Again, in the George MacDonald’s version of Sleeping Beauty, he sums it up rather succinctly:
“I will not describe what they had to go through for some time. But at last the household settled into a regular system—a very irregular one in some respects…Her father and mother had by that time got so used to the odd state of things that they had ceased to wonder at them. All their arrangements had reference to the state of the Princess Daylight, and it is amazing how things can contrive to accommodate themselves.” - George MacDonald, At the Back of the North Wind
This week, I’m having to objectify my chronic illness and settle into what is a “regular” system for our family. Someone observing from the outside might see the laundry piled on the bed, the take out food containers on the counter, the TV on for hours at a time and think I’m failing at my roles.
I know it’s just me waiting until the moon is back in the sky.
I get weary of the chronic illness roller coaster. The highs are really high: wildly productive, full mental capacity, forward thinking, bushels of creativity. And the lows are really low: executive dysfunction, brain fog, physical fatigue, hopelessness.
Right now, I’m in a low. It may be easier than it used to be, but it’s never easy. I can have all the therapy tools and faith that Jesus is present with me through this and still wish it would all go away.
This week, I’ll be forced to rest my body and my brain. I’ll need to unapologetically communicate what I need and step back even if no one understands. The things I was able to do the past four weeks without missing a beat will have to be momentarily shelved. I’ll have to be wise with what I use my hobbled capacity for and let the rest go. I won’t need to waste time beating myself up for living in this temporary reality.

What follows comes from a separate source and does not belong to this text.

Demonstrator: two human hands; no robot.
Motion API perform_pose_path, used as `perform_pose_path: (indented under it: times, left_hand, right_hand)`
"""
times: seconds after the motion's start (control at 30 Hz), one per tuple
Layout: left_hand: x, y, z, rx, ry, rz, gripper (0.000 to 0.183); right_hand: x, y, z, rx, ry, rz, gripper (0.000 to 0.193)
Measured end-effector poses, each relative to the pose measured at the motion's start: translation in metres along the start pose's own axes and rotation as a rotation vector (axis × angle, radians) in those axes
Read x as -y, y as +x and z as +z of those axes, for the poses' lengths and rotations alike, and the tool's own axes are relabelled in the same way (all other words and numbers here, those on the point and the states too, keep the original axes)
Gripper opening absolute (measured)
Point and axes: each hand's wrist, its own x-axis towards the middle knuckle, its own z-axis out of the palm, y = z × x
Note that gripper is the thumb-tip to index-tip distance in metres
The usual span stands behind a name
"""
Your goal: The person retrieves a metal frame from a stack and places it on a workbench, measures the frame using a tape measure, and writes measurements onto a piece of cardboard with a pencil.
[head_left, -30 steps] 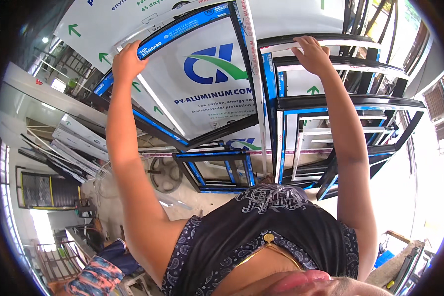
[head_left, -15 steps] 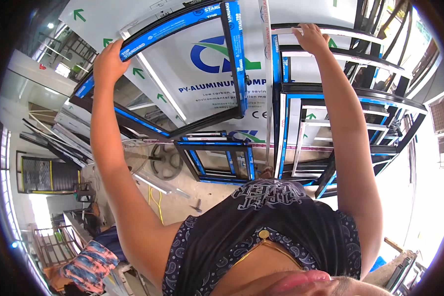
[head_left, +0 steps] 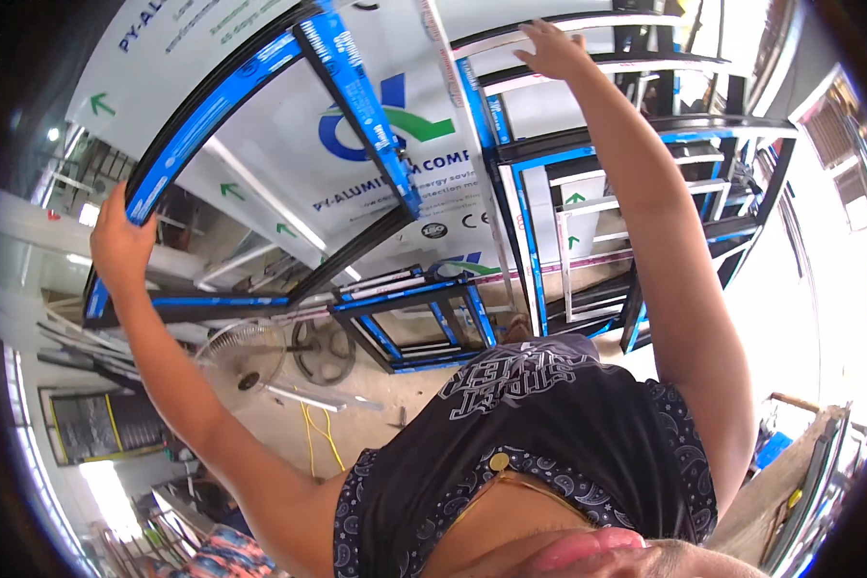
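My left hand (head_left: 123, 241) is wrapped round the outer edge of a black window frame (head_left: 361, 236) covered partly in blue protective film. The frame leans at a tilt in front of large white panels (head_left: 226, 183) with green arrows and blue print. To the right, my right hand (head_left: 556, 50) has its fingers spread and holds nothing. It is over the top edge of a stack of black frames (head_left: 636, 125) with blue film; whether the fingertips touch cannot be made out. A smaller black and blue frame (head_left: 414, 281) stands low between the two.
A round fan (head_left: 246, 358) and a dark wheel (head_left: 323, 352) stand below the tilted frame. Silver bars (head_left: 308, 395) and a yellow cord (head_left: 320, 433) lie on the floor. At lower left a person in patterned clothing (head_left: 231, 554) is partly visible. Long profiles (head_left: 804, 482) lie at lower right.
The tilted frame has swung left and its left side has dropped, with my left hand moving along with it. My right hand has lifted its fingers from the frames' edge and spread them.
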Motion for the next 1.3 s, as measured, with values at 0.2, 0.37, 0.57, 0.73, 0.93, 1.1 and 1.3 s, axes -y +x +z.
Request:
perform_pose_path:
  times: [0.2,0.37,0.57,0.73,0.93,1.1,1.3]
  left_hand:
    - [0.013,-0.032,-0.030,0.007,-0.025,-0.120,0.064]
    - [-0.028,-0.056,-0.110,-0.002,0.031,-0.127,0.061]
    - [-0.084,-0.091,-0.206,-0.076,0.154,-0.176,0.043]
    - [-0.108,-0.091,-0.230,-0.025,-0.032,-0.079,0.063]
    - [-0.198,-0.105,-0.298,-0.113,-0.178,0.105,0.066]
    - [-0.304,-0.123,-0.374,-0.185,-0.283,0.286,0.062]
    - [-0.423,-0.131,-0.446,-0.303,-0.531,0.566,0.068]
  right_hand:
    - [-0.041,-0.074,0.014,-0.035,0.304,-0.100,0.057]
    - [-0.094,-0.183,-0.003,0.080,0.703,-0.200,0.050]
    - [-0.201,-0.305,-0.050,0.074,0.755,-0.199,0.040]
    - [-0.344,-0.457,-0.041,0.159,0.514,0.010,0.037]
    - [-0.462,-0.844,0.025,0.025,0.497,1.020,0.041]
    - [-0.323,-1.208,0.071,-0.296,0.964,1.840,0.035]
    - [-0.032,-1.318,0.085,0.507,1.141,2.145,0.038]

My chronic illness forces me to stare my humanity in the eye, to hold it with gentleness and grace; to see the story it offers if I’m willing to sit with it long enough. This part of the story is hard and ugly. This part of the story is me quietly suffering. This part of the story is dark.

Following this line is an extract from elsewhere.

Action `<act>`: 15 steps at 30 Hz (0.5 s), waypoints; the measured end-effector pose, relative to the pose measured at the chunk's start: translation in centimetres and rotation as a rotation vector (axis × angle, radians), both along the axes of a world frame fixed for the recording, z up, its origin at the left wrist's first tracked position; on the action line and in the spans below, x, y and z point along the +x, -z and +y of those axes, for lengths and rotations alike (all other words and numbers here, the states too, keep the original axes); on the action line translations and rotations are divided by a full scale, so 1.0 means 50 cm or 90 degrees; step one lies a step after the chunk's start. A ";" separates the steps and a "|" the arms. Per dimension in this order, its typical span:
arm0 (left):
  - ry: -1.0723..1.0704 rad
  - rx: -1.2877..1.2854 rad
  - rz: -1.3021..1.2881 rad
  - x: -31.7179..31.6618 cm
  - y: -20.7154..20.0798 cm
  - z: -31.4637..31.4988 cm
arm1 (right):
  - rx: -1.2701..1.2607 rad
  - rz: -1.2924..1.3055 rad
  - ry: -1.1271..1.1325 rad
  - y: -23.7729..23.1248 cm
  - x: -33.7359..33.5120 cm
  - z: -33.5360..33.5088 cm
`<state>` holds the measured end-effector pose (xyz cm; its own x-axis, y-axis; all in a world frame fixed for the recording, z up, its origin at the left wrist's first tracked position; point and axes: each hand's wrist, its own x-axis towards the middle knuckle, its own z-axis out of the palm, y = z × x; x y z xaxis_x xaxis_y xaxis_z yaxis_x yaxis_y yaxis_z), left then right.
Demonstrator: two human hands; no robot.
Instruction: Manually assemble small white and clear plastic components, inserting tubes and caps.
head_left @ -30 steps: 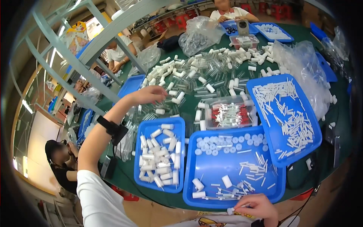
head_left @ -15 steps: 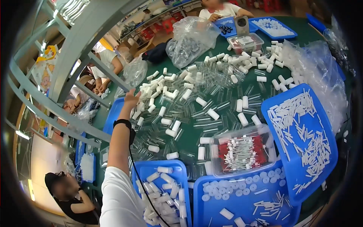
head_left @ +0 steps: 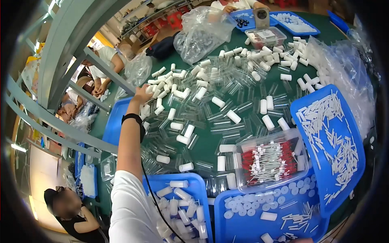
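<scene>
My left hand [head_left: 142, 94] reaches far out to the left edge of a heap of white cylinders [head_left: 201, 93]. Its fingers look bent and drawn together against the heap; whether a cylinder is between them is hidden. A dark band with a cable circles the wrist. Clear tubes [head_left: 239, 107] lie loose among the cylinders. Only a skin-coloured sliver at the bottom edge, apparently my right hand [head_left: 303, 240], shows near a blue tray [head_left: 221, 231] of white discs and thin sticks; its fingers are out of sight.
A blue tray [head_left: 198, 182] of capped tubes stands beside my left arm. A clear box [head_left: 239, 178] holds red-and-white sticks. On the right lies a tilted tray [head_left: 354, 129] of white sticks. A grey metal frame [head_left: 60, 77] rises at the left. Other people sit around the table.
My left hand has gone from spread fingers to a more gathered shape at the heap's edge. The view has shifted slightly. A skin-coloured sliver has appeared at the bottom edge.
</scene>
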<state>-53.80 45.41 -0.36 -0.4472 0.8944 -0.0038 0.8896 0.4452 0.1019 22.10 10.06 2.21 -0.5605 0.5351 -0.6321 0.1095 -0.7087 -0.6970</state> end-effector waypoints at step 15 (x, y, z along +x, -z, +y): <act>0.024 0.116 -0.052 -0.064 -0.015 -0.028 | 0.044 0.037 -0.021 -0.008 -0.004 0.007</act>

Thank God, this won’t last.
Brea! Again! Your words fill me with much comfort, and so early in the week at that. Your suffering is not unseen. Thank you for sharing how you frame PMDD, because it helps me to build a groundwork I have not yet even considered for myself and my own PMDD struggles.
Hang in there!
I’ve said it before, but I’ll say it again- I’m always so grateful and so helped by your writing and reframing of PMDD. It’s always real and balanced and none of that toxic positivity stuff.
It’s so hard in a culture that wants productivity 24/7 to need to clock out. And then to clock back in with double the work, just so hard. Kind of what you talked about in today’s post. The recovery period is sometimes the hardest because if I do too much right when I feel good I lay double for it. Anyway, that’s all just to say let’s normalize the ebbs and flows and taking care of ourselves.